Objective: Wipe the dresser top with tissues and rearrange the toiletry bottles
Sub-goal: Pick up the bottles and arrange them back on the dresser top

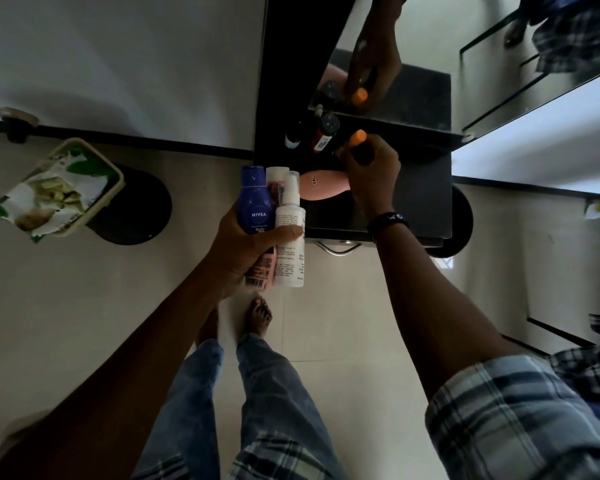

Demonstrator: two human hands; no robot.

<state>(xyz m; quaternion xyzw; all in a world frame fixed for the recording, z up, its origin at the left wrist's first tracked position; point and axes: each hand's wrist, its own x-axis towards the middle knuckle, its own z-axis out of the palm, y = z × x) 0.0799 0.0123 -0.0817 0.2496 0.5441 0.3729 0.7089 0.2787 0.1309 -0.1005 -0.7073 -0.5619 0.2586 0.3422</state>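
Note:
My left hand [253, 244] grips three bottles together just off the dresser's left edge: a blue Nivea bottle [254, 202], a pink bottle [262, 268] and a white pump bottle [291, 230]. My right hand [369, 171] is over the black dresser top [423, 202] and holds an orange-capped bottle [357, 138] near the mirror. A red bottle with a black cap [324, 135] and a small dark bottle with a white top [293, 138] stand at the back left. A pink oval object [321, 185] lies flat on the top.
The mirror [413, 46] behind the dresser reflects my hand and the bottles. A bin [66, 188] with a crumpled printed bag stands on the floor at the left. A metal drawer handle [338, 247] sticks out of the dresser front. My bare feet [257, 317] are on the tiles.

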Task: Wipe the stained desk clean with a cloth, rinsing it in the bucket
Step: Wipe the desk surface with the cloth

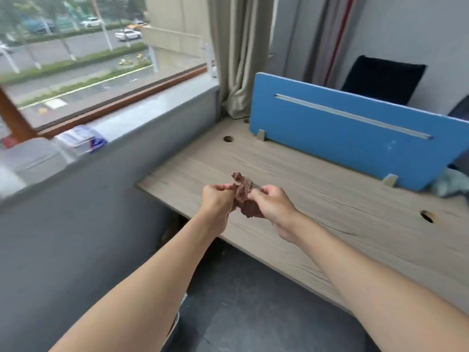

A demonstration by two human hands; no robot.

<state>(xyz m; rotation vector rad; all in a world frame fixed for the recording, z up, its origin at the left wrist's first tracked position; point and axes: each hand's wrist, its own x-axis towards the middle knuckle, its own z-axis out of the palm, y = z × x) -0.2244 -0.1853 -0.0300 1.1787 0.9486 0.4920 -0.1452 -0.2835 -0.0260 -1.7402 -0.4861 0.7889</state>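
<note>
A crumpled brown cloth (245, 196) is pinched between the left hand (217, 199) and the right hand (275, 205), fingers curled on its edges, and is held in the air above the near-left corner of the wooden bench (330, 204), before a blue divider panel (355, 138).

Reddish-brown cloth (245, 196), pale grey wood-grain desk (330, 199), blue divider panel (342, 141), beige curtain (238, 54), black chair (383, 77)
</note>
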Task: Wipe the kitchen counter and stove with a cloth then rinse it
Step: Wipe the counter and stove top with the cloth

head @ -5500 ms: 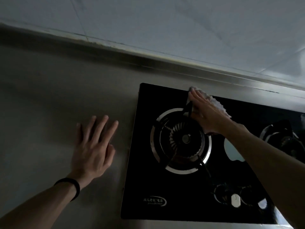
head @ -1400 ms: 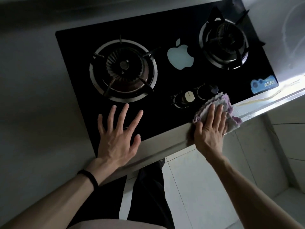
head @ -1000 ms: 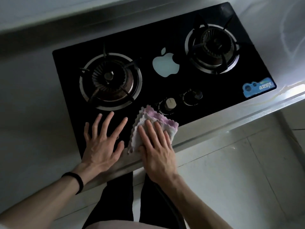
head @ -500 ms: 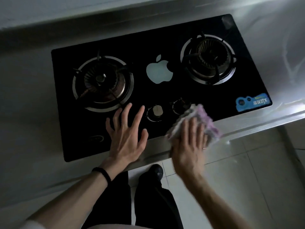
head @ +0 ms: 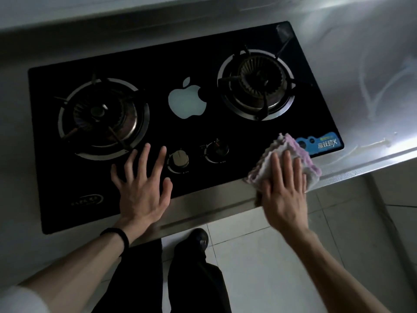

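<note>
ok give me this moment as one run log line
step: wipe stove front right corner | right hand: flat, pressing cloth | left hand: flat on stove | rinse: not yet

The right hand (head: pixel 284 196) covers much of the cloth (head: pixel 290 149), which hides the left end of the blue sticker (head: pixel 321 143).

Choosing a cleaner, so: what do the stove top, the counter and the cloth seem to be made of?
Stove top: probably black glass, glossy; its far corner reflects light. Counter: looks like brushed stainless steel, grey sheen showing wipe streaks. Cloth: soft fleecy fabric, perhaps microfibre; fuzzy white and purple, scalloped edge.
</note>
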`<state>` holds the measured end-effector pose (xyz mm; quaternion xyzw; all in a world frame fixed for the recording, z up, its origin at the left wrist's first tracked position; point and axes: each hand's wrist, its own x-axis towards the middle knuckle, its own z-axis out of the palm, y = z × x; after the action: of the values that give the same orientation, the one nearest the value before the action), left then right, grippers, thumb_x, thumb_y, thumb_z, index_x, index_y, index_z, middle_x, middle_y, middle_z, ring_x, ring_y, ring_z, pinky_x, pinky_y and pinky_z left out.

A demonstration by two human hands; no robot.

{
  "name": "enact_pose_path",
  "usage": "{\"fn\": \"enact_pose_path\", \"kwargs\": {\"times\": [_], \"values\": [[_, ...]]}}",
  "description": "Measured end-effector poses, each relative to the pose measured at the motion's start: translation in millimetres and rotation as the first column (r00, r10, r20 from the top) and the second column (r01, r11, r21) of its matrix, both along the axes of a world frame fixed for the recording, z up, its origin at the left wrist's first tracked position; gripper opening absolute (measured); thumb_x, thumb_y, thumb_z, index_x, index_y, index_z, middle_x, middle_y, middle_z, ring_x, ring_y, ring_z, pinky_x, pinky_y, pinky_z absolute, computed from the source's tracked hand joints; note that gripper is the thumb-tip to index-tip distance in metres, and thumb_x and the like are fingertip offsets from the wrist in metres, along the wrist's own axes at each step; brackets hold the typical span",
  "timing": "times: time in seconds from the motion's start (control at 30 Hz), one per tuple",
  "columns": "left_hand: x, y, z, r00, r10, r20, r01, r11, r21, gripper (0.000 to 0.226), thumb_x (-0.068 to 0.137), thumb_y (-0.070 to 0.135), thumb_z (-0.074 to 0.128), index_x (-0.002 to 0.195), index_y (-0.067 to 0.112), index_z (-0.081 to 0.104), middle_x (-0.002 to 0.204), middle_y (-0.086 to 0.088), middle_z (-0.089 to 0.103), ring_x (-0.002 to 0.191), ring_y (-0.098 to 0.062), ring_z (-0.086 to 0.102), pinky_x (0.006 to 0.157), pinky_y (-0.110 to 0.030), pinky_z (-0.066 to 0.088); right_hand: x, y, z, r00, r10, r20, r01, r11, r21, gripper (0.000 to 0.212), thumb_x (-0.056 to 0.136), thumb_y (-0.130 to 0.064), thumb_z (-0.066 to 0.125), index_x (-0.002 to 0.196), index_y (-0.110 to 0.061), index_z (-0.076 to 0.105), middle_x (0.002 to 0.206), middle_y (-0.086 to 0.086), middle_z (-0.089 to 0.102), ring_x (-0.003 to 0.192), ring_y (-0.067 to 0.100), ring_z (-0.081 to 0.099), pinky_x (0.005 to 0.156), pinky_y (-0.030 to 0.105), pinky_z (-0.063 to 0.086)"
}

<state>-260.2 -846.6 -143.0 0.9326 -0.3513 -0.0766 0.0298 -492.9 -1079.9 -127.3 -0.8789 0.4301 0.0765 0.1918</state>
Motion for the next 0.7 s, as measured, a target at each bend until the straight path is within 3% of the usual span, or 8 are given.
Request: {"fn": "enact_pose_path", "kwargs": {"times": [0.2,0.37,0.5,0.6,0.7], "values": [[1,-1,-2,1.0,-0.006,0.004,0.006,0.999,0.037,0.072,0.096,0.049,0.037,0.166,0.036,0.023,0.173,-0.006,0.02,0.151,-0.039,0.029,0.116,-0.076,0.018,30,14,6,0.992,-0.108,0.06,0.106,0.994,0.022,0.064,0.106,-0.042,0.014,0.166,-0.026,-0.002,0.173,0.005,-0.016,0.158,0.026,-0.021,0.13,0.055,-0.004],[0,-1,2,1.0,-0.004,-0.004,0.004,0.999,0.05,0.074,0.095,0.049,0.039,0.166,0.034,0.023,0.174,-0.007,0.021,0.151,-0.039,0.031,0.117,-0.076,0.018,42,62,7,0.956,0.244,0.165,-0.255,0.966,0.047,0.062,0.107,-0.045,0.02,0.166,-0.027,0.012,0.174,0.0,0.001,0.161,0.022,-0.01,0.129,0.049,-0.002],[0,0,2,1.0,-0.006,-0.015,0.006,0.999,0.042,0.074,0.096,0.049,0.039,0.166,0.034,0.023,0.174,-0.007,0.021,0.152,-0.039,0.03,0.118,-0.076,0.017,34,28,9,0.926,0.36,0.116,-0.363,0.932,0.006,0.064,0.106,-0.046,0.026,0.166,-0.034,0.007,0.174,-0.006,-0.001,0.161,0.016,-0.01,0.128,0.04,-0.007],[-1,0,1,1.0,-0.011,-0.022,0.012,0.999,0.036,0.074,0.096,0.048,0.039,0.166,0.033,0.022,0.174,-0.008,0.021,0.152,-0.04,0.03,0.118,-0.077,0.017,48,-4,15,0.933,0.335,0.13,-0.342,0.939,0.03,0.062,0.105,-0.047,0.023,0.165,-0.036,0.009,0.173,-0.009,-0.002,0.161,0.014,-0.011,0.126,0.032,-0.013],[0,-1,0,1.0,-0.007,-0.03,0.008,0.999,0.033,0.074,0.096,0.048,0.039,0.166,0.033,0.022,0.174,-0.008,0.02,0.153,-0.041,0.029,0.118,-0.078,0.015,78,-39,21,0.887,0.442,0.135,-0.451,0.892,0.039,0.058,0.107,-0.044,0.028,0.163,-0.032,0.018,0.172,-0.006,0.007,0.161,0.021,-0.002,0.131,0.042,0.0]]}}
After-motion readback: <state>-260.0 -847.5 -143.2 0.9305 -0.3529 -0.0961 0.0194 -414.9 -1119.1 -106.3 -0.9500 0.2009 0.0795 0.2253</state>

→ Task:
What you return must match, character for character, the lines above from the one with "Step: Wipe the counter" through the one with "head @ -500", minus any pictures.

→ Output for this task:
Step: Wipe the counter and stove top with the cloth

head @ -5500 ms: 
head @ -1400 ms: 
head @ -1000 ms: 
head @ -500 ms: 

Here is where the answer stops.